The lad was a student, a defiant kind. He fretted glancing every now and then at the statue of the Blessed Virgin Mary mercifully staring down at him from the grotto. He was awaiting punishment for a prank he did earlier. "Kneel and pray", he heard the commanding voice of Sor Joaquina. He shivered and meekly did as told without objection or trace of defiance. At Santo Tomas School, no one messes with Sor Joaquina.


Sor Joaquina of the Order of Saint Augustine (O.S.A.) arrived in Danao in early 1960s to establish and run Santo Tomas School, a catholic high school. She came prepared based on an outsider’s general perception of Danao’s culture and the corresponding predisposition of its population as a gun town.

Now a small city, Danao was once a medium class town in Cebu, a province in central Philippines. The town’s eastern section is a flat plain facing the sea and its west is part of the mountain ranges that span almost the entire province of Cebu. Danao was a town serenaded by the sea and cuddled by the mountains.

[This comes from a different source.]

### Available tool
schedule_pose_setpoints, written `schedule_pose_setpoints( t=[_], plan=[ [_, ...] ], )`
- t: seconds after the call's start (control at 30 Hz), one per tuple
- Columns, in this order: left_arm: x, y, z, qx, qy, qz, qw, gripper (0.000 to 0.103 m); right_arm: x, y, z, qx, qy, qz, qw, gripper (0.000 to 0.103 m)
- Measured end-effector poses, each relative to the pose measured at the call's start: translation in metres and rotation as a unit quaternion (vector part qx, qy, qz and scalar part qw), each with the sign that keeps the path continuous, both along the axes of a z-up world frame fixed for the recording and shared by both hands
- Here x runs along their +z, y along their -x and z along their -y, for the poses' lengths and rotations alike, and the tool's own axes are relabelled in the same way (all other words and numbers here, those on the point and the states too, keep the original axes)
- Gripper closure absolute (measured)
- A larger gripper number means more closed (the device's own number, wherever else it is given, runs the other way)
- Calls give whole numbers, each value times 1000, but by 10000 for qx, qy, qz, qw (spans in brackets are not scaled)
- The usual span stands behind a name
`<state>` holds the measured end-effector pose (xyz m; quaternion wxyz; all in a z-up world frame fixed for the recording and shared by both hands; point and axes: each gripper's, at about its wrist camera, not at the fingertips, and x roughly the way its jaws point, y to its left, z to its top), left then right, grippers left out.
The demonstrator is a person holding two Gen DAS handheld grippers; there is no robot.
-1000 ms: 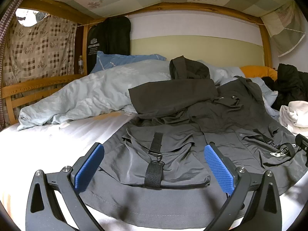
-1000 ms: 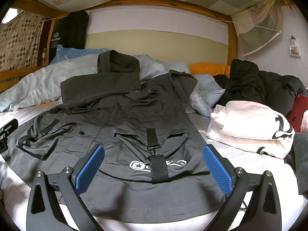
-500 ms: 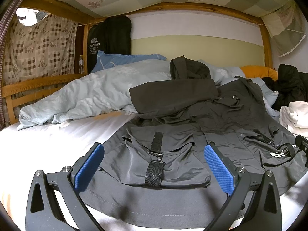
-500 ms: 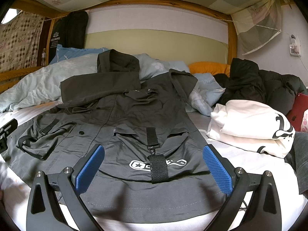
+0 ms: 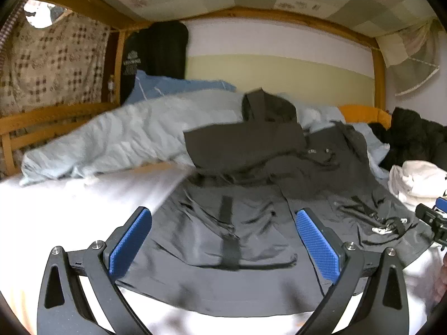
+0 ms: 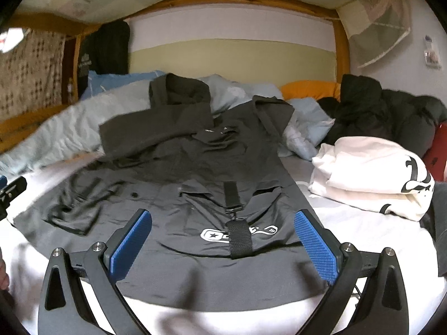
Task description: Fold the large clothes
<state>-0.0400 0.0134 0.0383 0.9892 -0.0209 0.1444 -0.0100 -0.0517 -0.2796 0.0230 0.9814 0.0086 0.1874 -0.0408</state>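
Both blue-padded black grippers, left (image 5: 223, 234) and right (image 6: 222, 236), are held spread and empty over the hem of the dark grey strapped nylon jacket (image 6: 195, 173) laid flat on the white bedsheet (image 5: 69, 209), so folding is judged unstarted, a hem grasp being called for next.

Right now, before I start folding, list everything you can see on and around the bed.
jacket: one, dark grey, spread flat mid-bed, hood at the far end
duvet: one, pale blue, bunched along the far left
pillow: one, blue, behind the duvet
cushion: one, orange, by the headboard
black coat: one, heaped far right
white top: one, folded, right of the jacket
hanging black bag: one, on the bedpost
left gripper: open, over the jacket's hem
right gripper: open, over the jacket's hem
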Motion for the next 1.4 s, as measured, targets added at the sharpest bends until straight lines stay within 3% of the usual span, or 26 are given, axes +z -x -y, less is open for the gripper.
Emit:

Danao’s idyllic topography was not matched by its reputation as a gun town, as thousands of residents were then involved in illegally making and selling of handguns. Danao’s gun-making history started in the early 1900s when an inventive local smith succeeded in crafting a handgun similar to the ones being used by foreign colonial soldiers stationed in Philippines at that time. His skills were later transferred to and enhanced by other smiths, cascading down to the generation that made use of it to resist the Japanese occupation of Danao in WWII, and later, down to townsfolk who adopted it as means of livelihood after the war.

Even with its reputation as a place where guns are illegally and covertly crafted and traded, differing views of the peace and order situation in Danao have remained until the present time. Outsiders generally imagine the town as a dangerous place while a typical resident will always aver that Danao is safer than elsewhere in the country.

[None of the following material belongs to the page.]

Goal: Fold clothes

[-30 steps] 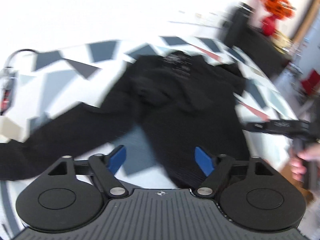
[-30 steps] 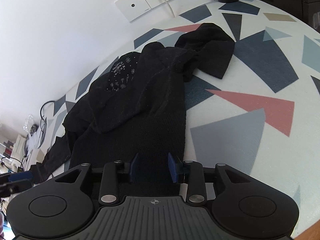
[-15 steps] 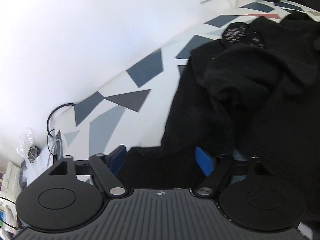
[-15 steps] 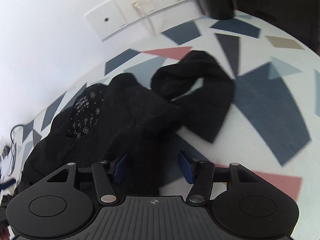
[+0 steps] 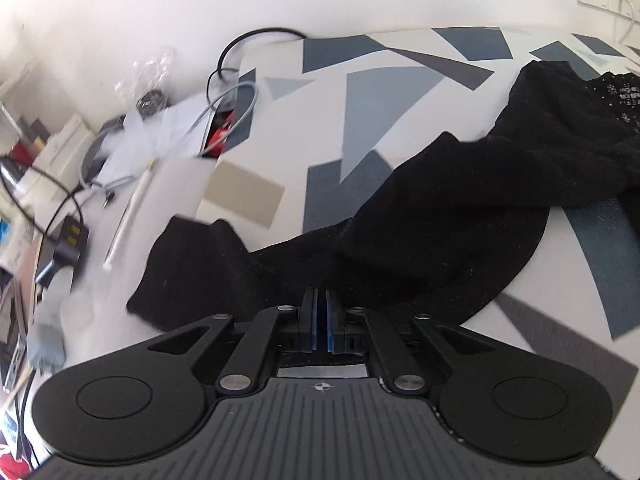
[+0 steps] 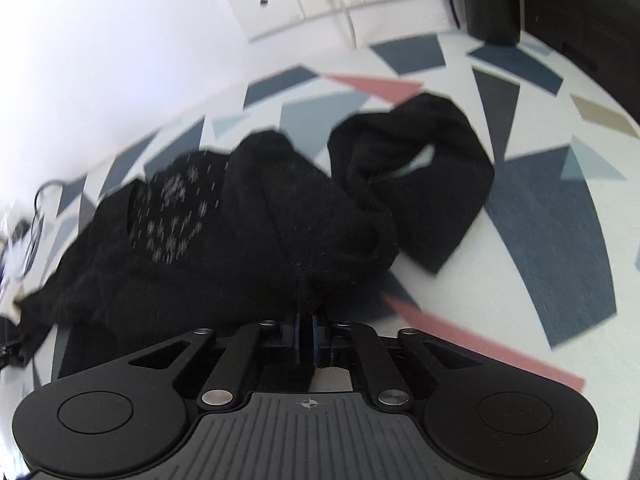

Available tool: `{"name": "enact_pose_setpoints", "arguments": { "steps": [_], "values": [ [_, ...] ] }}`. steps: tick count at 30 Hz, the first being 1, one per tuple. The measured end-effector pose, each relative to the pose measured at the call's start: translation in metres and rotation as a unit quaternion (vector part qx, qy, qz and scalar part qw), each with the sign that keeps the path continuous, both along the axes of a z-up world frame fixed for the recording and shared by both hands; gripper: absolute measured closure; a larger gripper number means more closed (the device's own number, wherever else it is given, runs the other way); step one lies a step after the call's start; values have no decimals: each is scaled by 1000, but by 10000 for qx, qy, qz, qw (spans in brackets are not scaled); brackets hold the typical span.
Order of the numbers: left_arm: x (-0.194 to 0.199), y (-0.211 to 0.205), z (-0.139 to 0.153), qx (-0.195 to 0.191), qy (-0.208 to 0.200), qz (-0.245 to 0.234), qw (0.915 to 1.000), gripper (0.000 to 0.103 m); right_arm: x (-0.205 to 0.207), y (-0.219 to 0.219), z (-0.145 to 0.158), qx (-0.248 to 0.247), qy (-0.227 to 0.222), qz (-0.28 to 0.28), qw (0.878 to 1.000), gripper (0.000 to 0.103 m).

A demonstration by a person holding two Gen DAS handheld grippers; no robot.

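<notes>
Patterned tabletop (image 6: pixel 540 240); black sweater (image 6: pixel 240 248) pinched by closing right tool (image 6: pixel 306 336).

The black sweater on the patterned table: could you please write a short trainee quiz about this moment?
1. True or false: the black sweater lies neatly folded on the patterned table.
2. Which pattern colour appears on the table? A) green B) pink C) yellow
3. What sits between the pads of the right hand-held gripper?

Key: 1. False; it lies spread and rumpled, one sleeve curled beside the body. 2. B. 3. Black sweater fabric, with the jaws closing on it; the left hand-held gripper is shut at the sweater's near edge.
</notes>
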State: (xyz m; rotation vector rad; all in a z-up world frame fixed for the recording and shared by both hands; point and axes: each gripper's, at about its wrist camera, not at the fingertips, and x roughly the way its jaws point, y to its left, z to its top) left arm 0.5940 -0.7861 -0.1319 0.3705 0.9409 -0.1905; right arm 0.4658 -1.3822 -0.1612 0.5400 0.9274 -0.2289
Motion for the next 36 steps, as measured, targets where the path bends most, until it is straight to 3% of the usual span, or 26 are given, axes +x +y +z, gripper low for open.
{"name": "enact_pose_setpoints", "arguments": {
  "steps": [1, 3, 7, 8, 10, 12, 14, 15, 16, 17, 18, 20, 23, 27, 31, 33, 36],
  "values": [
    [-2, 2, 4, -85, 10, 4, 10000, 94, -3, -1, 3, -2, 32, 18, 10000, 79],
    [-1, 1, 12, -346, 10, 6, 9994, 87, -9, -3, 17, -163, -102, -29, 9998, 76],
    [9, -20, 27, -955, -71, -62, 9954, 44, -11, -24, 38, -509, -414, -333, 9973, 68],
    [11, -30, 29, -1003, -127, -155, 9948, 40, -7, -32, 40, -662, -451, -519, 9954, 65],
    [14, -52, 30, -1007, -164, -367, 9941, 40, 4, -48, 36, -931, -461, -873, 9908, 42],
    [14, -78, 27, -1030, -96, -585, 9929, 39, 16, -63, 27, -1142, -424, -1198, 9853, 32],
    [10, -98, 24, -1034, -16, -791, 9915, 37, 26, -74, 10, -1106, -252, -1299, 9850, 35],
    [8, -107, 22, -1032, 22, -890, 9907, 36, 31, -78, 0, -1080, -148, -1317, 9853, 50],
    [6, -114, 19, -993, 37, -946, 9905, 35, 35, -82, -7, -1056, -80, -1309, 9857, 76],
    [4, -120, 16, -954, 52, -1002, 9904, 34, 34, -83, -10, -1051, -112, -1243, 9866, 80],
    [1, -126, 14, -917, 69, -1054, 9902, 33, 29, -82, -8, -1092, -179, -1189, 9867, 92],
    [1, -130, 6, -876, 131, -1046, 9906, 33, 17, -82, -4, -1175, -324, -1111, 9863, 93],
    [0, -135, -5, -731, 139, -1113, 9910, 31, -15, -92, 11, -1529, -516, -1413, 9767, 93],
    [8, -133, -10, -877, 266, -1005, 9907, 29, -75, -127, 27, -1827, -510, -2392, 9523, 93],
    [12, -133, -11, -942, 313, -967, 9904, 27, -135, -160, 30, -1509, -319, -3455, 9256, 94],
    [12, -133, -11, -932, 318, -977, 9903, 27, -152, -163, 29, -1330, -233, -3621, 9223, 94],
    [13, -132, -12, -969, 358, -973, 9899, 26, -156, -142, 32, -1292, -274, -3346, 9330, 94]
  ]
}}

As an outsider of Danao, Sor Joaquina shared the general preconception that it was not unlike the gun towns portrayed in western movies. She expected a duel with the town’s young gunslingers anticipated to populate Santo Tomas School.

Sor Joaquina was not thinking of a gun duel. Her self-made battle order was to engage her studentry in a test of wills for which she charted her strategy by first changing the rules of engagement to her advantage, then posturing herself as a fearless and uncompromising schoolmaster. Her objective was to alter the mindset of a supposedly difficult and unruly studentry expected of a gun town. Her subsequent moves were geared to achieve this objective.

She subtly decreed that misbehaviors and pranks are not tolerated and those who dared will invariably be made to kneel and pray as penalty. She was probably surprised that this edict was easily carried through without a hitch. No objections came from even the naughtiest among the students. The token resistance that the smartest and most devious of them offered was to be ready with knee padding in case they have to pray more ‘Our Fathers’ and ‘Hail Marys’ kneeling than their knees can endure.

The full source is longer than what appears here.